#### Task instructions:
Could you copy out every line of the data where the word "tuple" occurs?

Records from a data collection:
#####
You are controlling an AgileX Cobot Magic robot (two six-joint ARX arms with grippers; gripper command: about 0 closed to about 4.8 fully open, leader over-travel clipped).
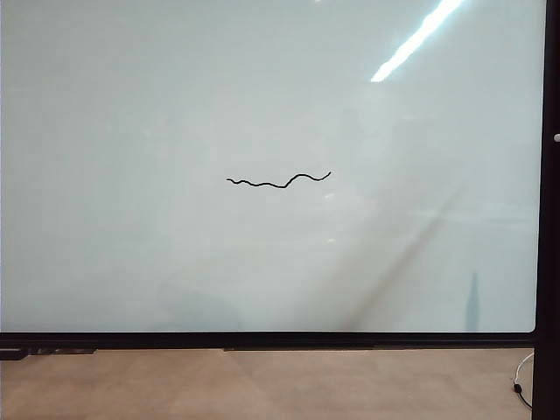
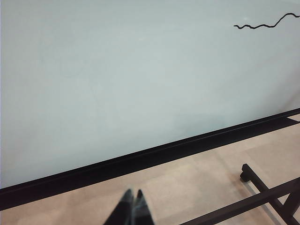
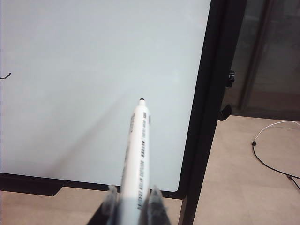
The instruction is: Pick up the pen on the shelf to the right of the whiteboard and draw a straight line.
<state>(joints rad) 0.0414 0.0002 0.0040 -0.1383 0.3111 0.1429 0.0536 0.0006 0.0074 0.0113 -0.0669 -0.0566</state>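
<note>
White pen in right gripper, left gripper closed

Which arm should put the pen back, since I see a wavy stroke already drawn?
Probably the right: the right gripper is shut on the pen, near the whiteboard's right edge. The left gripper is shut and empty, low on the left, away from the line.

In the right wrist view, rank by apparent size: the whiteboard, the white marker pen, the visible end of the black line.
1. Glossy pale whiteboard, fills most of the view.
2. Slim white marker pen, clamped in the right tool; nearness to the camera enlarges it.
3. Black line's end, a tiny mark at the frame edge.
</note>
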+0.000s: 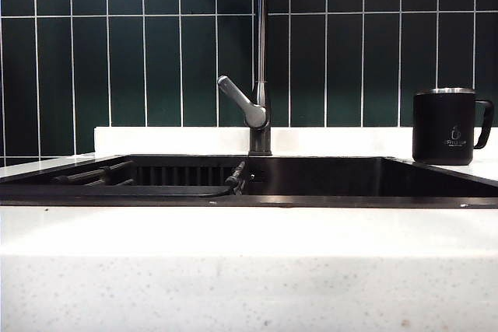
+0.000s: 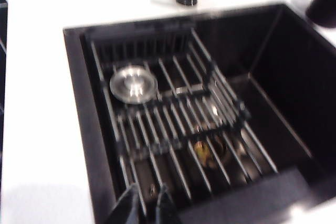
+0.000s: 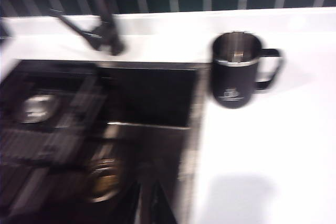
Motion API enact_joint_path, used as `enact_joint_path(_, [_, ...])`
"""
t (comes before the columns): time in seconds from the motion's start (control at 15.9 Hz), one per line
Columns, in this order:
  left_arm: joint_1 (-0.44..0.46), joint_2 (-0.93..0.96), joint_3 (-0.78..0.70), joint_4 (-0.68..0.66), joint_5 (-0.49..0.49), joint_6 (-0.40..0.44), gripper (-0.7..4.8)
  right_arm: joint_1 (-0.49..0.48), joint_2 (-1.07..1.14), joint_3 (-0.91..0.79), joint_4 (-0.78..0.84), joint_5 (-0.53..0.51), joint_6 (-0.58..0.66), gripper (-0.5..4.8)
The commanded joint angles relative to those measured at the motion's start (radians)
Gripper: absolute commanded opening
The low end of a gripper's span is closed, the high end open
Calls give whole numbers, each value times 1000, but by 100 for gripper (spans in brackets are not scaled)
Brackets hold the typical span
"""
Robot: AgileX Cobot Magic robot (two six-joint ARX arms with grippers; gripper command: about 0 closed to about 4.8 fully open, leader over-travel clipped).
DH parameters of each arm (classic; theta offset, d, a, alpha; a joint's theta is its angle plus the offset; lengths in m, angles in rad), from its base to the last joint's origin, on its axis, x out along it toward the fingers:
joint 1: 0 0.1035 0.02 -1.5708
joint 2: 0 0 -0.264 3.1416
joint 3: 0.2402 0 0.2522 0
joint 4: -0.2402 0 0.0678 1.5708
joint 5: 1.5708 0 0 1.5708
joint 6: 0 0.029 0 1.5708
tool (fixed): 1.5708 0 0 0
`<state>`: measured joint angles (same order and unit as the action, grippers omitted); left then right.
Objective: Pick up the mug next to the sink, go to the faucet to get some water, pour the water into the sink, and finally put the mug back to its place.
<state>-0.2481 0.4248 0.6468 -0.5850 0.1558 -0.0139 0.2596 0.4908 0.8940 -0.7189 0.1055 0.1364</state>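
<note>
**Spotter:** Where is the mug from your seat?

**Operator:** I see the mug [image 3: 236,69] upright on the white countertop [image 3: 273,145], just beside the right-hand edge of the sink [image 1: 327,184], handle turned away from the basin. From the right gripper [image 3: 152,208] it lies ahead and off toward the counter side, well apart. Its long axis is vertical, open mouth up, so I judge I come in from the side rather than from above.

**Spotter:** Which arm is nearer?

**Operator:** The right 1, clearly. The left gripper [image 2: 147,208] hangs over the near edge of the basin, above the slatted rack [image 2: 178,114]; in its view the mug is only a dark corner far across the sink.

**Spotter:** Jaws?

**Operator:** Left fingers [image 2: 128,207] sit almost together with nothing between them. The right view is smeared and only dark tips show, so I cannot tell their gap; I see nothing held.

**Spotter:** Anything in the way?

**Operator:** The faucet [image 1: 261,75] with its lever [image 1: 241,103] stands at the back middle of the sink, well left of the mug. Between the right gripper and the mug I see only the sink's edge and bare counter. Neither arm shows in the exterior view.
</note>
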Motion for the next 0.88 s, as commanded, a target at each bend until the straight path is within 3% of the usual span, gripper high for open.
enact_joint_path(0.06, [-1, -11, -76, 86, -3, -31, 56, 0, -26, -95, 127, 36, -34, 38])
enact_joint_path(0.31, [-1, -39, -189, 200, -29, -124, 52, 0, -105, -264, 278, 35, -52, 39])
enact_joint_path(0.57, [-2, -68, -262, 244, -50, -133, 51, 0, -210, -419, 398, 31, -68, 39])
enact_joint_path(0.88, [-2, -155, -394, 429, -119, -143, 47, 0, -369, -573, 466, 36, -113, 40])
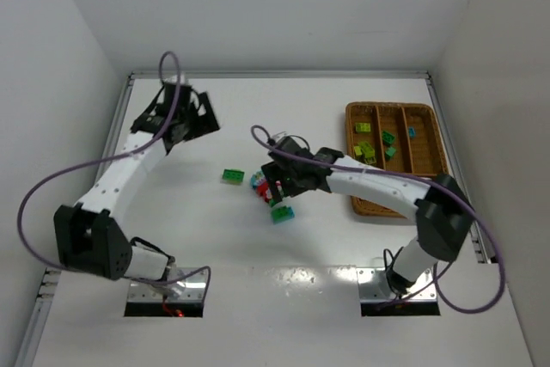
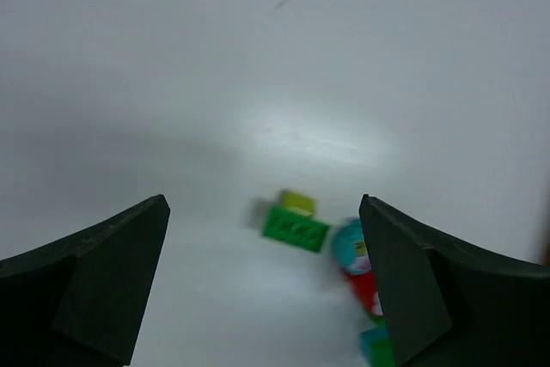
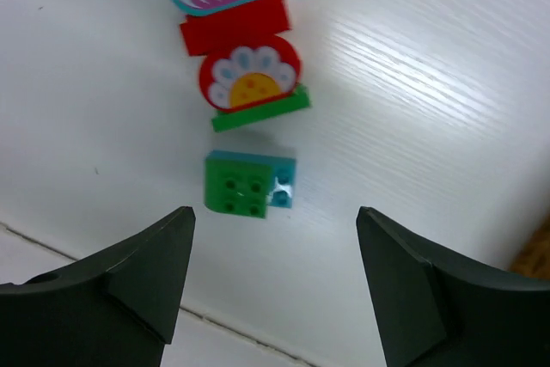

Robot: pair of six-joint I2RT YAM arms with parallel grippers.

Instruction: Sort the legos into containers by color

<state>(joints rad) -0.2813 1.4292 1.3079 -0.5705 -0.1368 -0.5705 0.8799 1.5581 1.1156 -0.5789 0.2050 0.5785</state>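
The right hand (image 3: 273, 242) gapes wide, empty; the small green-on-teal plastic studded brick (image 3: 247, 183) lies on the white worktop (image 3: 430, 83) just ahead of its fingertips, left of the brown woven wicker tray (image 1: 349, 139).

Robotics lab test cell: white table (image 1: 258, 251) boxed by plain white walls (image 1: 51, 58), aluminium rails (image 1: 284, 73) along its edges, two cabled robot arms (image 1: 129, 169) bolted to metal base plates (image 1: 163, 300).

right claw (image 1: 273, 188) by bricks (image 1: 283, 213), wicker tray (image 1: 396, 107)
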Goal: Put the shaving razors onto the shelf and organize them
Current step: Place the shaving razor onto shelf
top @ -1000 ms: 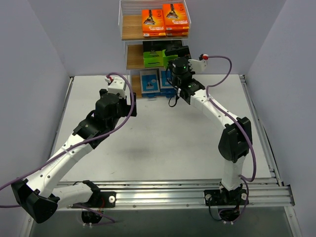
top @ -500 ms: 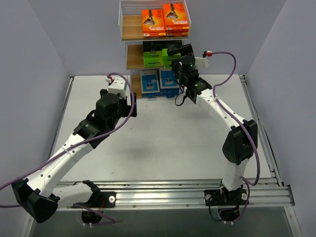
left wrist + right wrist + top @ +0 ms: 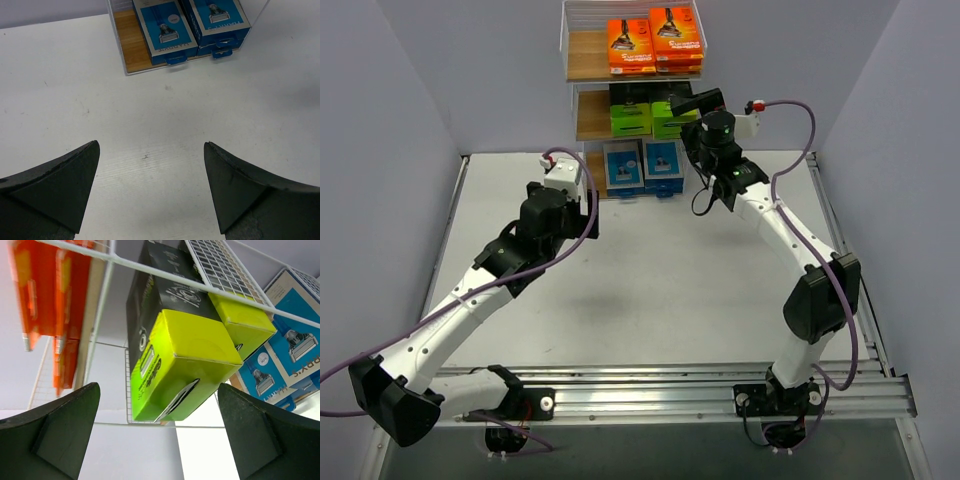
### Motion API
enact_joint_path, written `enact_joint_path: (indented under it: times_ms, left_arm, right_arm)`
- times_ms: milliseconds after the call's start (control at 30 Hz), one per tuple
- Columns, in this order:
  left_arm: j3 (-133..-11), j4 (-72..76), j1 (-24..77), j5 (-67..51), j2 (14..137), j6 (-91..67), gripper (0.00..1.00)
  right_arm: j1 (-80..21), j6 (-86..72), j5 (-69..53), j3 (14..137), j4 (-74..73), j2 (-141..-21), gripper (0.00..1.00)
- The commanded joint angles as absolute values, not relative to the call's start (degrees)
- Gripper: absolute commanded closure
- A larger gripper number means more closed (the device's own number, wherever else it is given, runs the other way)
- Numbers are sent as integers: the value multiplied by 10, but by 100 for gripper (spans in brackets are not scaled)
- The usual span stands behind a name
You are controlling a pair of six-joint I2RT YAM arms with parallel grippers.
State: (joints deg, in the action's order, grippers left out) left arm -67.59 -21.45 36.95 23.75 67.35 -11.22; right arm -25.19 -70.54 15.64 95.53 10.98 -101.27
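The shelf (image 3: 582,60) stands at the back of the table. Orange razor packs (image 3: 653,45) lie on its fenced top tier, black packs with lime-green tops (image 3: 632,118) on the middle tier, and blue-and-white packs (image 3: 642,165) on the bottom board. My right gripper (image 3: 698,103) hangs open and empty at the right end of the middle tier. In the right wrist view a lime-green pack (image 3: 190,365) lies just beyond the right gripper (image 3: 159,386). My left gripper (image 3: 588,205) is open and empty over the table short of the bottom tier; in its wrist view the left gripper (image 3: 150,143) faces the blue packs (image 3: 167,30).
Grey walls close in the table (image 3: 650,280) on the left, right and back. The metal rail (image 3: 650,385) with both arm bases runs along the near edge. White shelf wires (image 3: 150,270) cross in front of the right gripper.
The right arm has swung to the right, from in front of the shelf's middle to its right end, uncovering the right blue pack. The left arm has edged slightly forward.
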Motion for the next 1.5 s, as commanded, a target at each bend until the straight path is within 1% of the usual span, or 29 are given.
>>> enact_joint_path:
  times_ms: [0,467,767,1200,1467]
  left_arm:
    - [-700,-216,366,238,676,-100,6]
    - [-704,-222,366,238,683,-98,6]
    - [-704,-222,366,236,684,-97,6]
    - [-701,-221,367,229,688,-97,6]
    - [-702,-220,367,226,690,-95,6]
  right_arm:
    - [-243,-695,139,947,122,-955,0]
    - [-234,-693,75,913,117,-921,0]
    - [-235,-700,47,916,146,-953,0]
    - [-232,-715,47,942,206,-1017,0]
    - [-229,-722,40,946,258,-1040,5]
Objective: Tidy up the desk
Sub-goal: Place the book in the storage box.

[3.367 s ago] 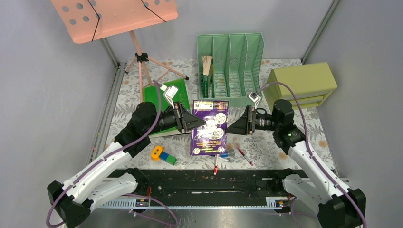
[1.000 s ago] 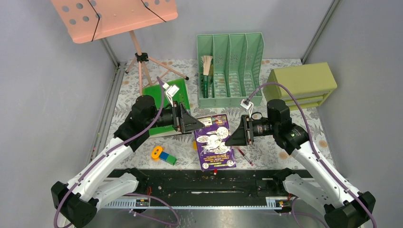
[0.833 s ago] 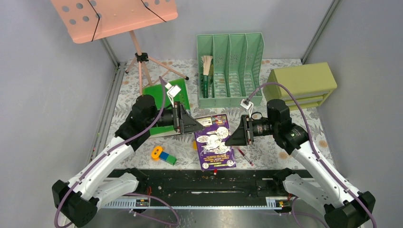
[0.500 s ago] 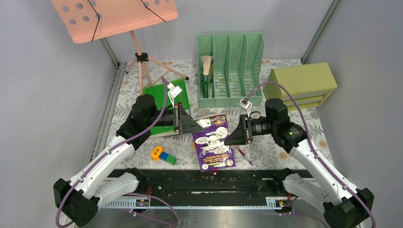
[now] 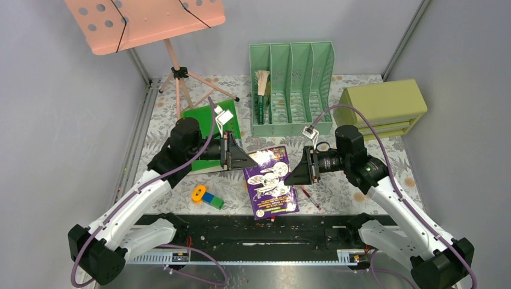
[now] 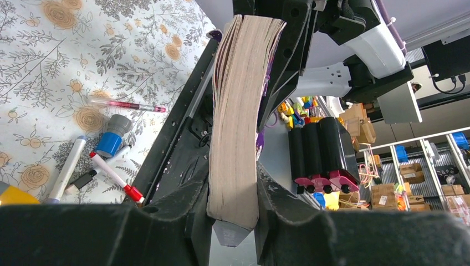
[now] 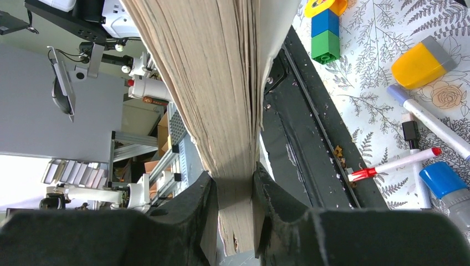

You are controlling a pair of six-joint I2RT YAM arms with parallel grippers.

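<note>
A thick purple book (image 5: 270,180) hangs tilted above the fern-printed desk (image 5: 352,192), held from both sides. My left gripper (image 5: 254,161) is shut on its upper left corner. In the left wrist view the tan page block (image 6: 238,111) is pinched in my left gripper (image 6: 233,185). My right gripper (image 5: 288,179) is shut on the book's right edge. The right wrist view shows the pages (image 7: 221,100) wedged in my right gripper (image 7: 233,191).
A green file rack (image 5: 292,90) stands at the back and an olive drawer box (image 5: 381,105) at the right. A pink music stand (image 5: 144,21) is back left, and a green book (image 5: 196,117) lies under the left arm. Toy blocks (image 5: 206,197), pens (image 5: 310,195) and markers (image 6: 111,138) lie near the front rail.
My left gripper has closed on the book's left corner. The book has tilted and shifted slightly left, with the right gripper still holding it.
</note>
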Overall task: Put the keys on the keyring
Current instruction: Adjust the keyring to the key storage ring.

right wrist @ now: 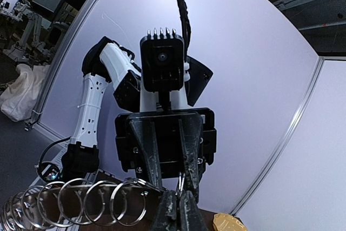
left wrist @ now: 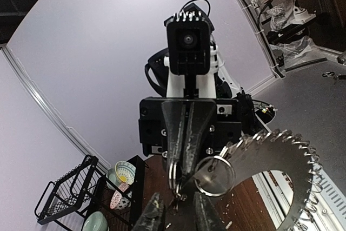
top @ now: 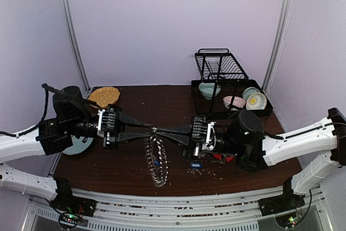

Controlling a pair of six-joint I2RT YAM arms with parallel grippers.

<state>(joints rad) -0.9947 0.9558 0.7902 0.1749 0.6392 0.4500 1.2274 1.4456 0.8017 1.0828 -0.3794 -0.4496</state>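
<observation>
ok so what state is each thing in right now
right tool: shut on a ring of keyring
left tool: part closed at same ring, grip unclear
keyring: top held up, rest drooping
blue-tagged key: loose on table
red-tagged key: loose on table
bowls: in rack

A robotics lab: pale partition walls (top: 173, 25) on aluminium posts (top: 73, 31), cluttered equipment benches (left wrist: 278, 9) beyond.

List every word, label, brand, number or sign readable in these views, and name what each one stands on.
No text can be read in any view.
keys: the plastic tags are too small to show any print.
keyring: bare metal rings, no marking visible.
bowls: painted patterns only, no lettering visible.
</observation>
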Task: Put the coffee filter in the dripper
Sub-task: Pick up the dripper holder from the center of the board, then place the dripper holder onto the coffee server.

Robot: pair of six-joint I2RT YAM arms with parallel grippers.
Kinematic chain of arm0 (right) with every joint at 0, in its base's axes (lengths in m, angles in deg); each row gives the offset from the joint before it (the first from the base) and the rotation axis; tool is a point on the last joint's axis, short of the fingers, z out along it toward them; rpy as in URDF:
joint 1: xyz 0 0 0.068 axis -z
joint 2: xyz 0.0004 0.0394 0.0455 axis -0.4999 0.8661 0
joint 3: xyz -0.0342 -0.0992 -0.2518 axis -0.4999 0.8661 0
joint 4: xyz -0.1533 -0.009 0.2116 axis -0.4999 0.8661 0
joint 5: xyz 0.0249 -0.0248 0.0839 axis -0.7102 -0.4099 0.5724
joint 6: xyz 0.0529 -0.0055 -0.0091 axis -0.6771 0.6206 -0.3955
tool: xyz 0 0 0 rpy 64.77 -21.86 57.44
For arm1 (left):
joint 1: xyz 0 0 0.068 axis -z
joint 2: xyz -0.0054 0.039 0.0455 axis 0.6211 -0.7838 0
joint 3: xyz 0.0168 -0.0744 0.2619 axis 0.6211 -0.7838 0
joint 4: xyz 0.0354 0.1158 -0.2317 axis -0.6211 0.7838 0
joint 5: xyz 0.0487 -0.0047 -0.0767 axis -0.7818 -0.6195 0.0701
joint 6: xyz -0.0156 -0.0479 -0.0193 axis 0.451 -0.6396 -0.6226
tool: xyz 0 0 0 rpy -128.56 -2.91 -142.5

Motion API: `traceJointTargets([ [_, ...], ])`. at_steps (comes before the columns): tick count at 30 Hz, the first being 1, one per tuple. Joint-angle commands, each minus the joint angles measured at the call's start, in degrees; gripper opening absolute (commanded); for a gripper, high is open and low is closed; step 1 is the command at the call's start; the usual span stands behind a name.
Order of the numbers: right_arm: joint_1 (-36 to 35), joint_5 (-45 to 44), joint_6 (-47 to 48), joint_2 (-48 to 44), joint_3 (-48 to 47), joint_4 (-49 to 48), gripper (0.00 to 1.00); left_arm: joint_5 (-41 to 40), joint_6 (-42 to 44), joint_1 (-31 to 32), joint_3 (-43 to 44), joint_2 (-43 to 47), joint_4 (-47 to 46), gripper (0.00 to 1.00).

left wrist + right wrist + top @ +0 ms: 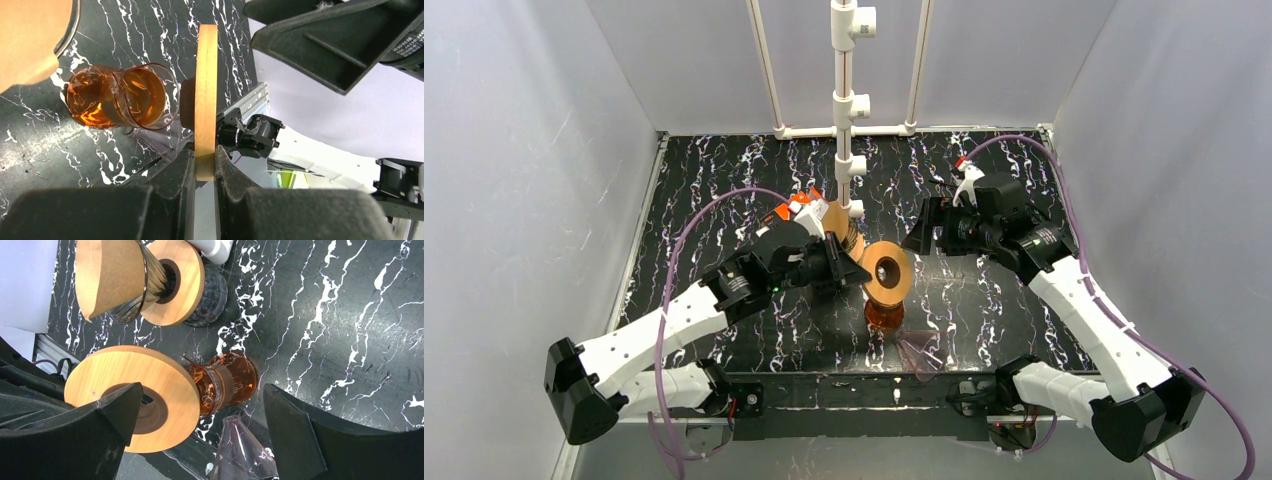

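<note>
Left gripper (pixel 205 161) pinches the wooden collar (pixel 206 75) of the amber dripper (pixel 235 380) (held tilted); right gripper (pixel 202 392) gapes wide, empty

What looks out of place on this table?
The amber dripper is tipped sideways instead of standing upright. Its wooden ring stands on edge, pinched by the left fingers, so a filter could hardly sit in it.
</note>
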Motion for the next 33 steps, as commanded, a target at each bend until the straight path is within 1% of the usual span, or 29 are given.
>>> traceJointTargets([
  [1, 0.1, -1.0, -0.5, -2.2, 0.2, -2.8, 0.98, 2.8, -0.4, 0.2, -1.8, 4.9, 1.4, 0.00],
  [8, 0.1, 0.4, -0.7, -2.5, 1.2, -3.3, 0.98, 7.2, -1.7, 0.1, -6.0, 8.0, 2.1, 0.00],
  [10, 0.2, 0.9, -1.0, -2.6, 1.7, -3.4, 0.98, 8.5, -2.9, 0.2, -7.4, 8.0, 0.5, 0.00],
  [15, 0.5, 2.2, -2.3, -3.2, 3.7, -4.2, 0.98, 12.8, -5.9, 0.2, -11.0, 5.5, -7.3, 0.00],
  [19, 1.0, 3.6, -3.3, -3.3, 4.8, -4.4, 0.98, 12.9, -7.5, 0.2, -12.4, 4.3, -11.9, 0.00],
  [28, 1.5, 4.3, -3.8, -3.5, 5.7, -4.8, 0.98, 8.6, -7.2, 0.2, -12.6, 5.2, -13.0, 0.00],
  [33, 1.6, 5.7, -4.5, -2.9, 5.9, -5.8, 0.98, 6.6, -8.6, 0.2, -12.9, 4.1, -14.4, 0.00],
])
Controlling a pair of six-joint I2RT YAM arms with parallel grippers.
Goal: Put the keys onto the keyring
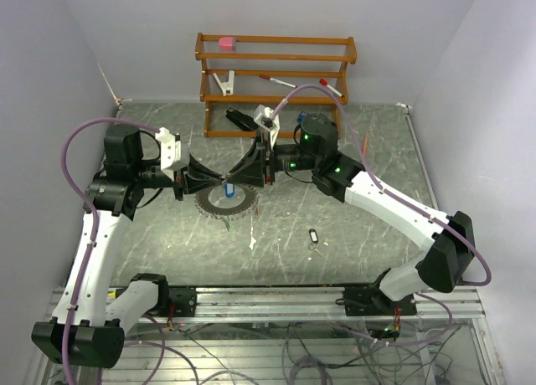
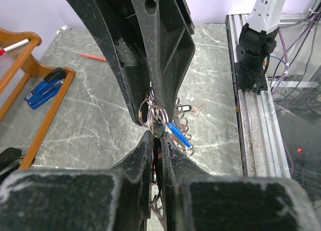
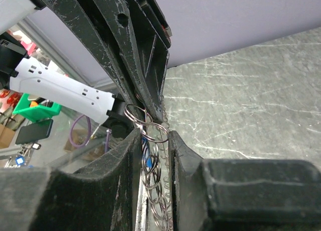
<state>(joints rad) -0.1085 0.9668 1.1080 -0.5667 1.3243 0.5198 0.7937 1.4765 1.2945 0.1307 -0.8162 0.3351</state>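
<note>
1. Two tools meet just above the keyring (image 1: 216, 214), which is near the middle of the worktop (image 1: 167, 243).
2. The left tool (image 2: 156, 140) is pinched tight on the keyring. In its own wrist view the thin, bumpy rim runs between its fingers (image 2: 135, 163).
3. The right tool (image 3: 155, 136) looks squeezed tight on the little loops of the blue key (image 2: 178, 134). The blue tag hangs just beside the keyring rim.
4. I think the step in hand is slipping that little loop onto the keyring. To do it well, the left tool should hold the keyring very steady. The right tool should move slowly and slide the loop along the rim, not yank it.
5. The metal is thin and shiny, so it could slip out. Several small loops sit close together and could snag.
6. The black key (image 1: 314, 233) lies flat on the worktop, well to the right of the keyring and closer to the arm bases. It is not on the keyring yet.
7. The worktop is dark and stone-like, with many white scratches. It looks hard and smooth, so a dropped key might slide.
8. Behind the keyring, a wooden rack (image 1: 276, 60) stands against a pale wall (image 1: 151, 17). A blue stapler (image 2: 44, 89) rests on the rack, and a red pen (image 2: 91, 56) lies on the worktop near it.
</note>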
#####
#### Answer box:
- times_ms: milliseconds after the call's start (control at 30 Hz), one per tuple
Motion API: `traceJointTargets([ [_, ...], ])`. at_steps (comes before the columns): tick count at 30 Hz, the first being 1, one per tuple. Joint-angle commands, each minus the joint angles measured at the call's start, in degrees; gripper opening absolute (commanded); for a gripper, high is open and low is closed; step 1 is the command at the call's start; the usual span stands behind a name.

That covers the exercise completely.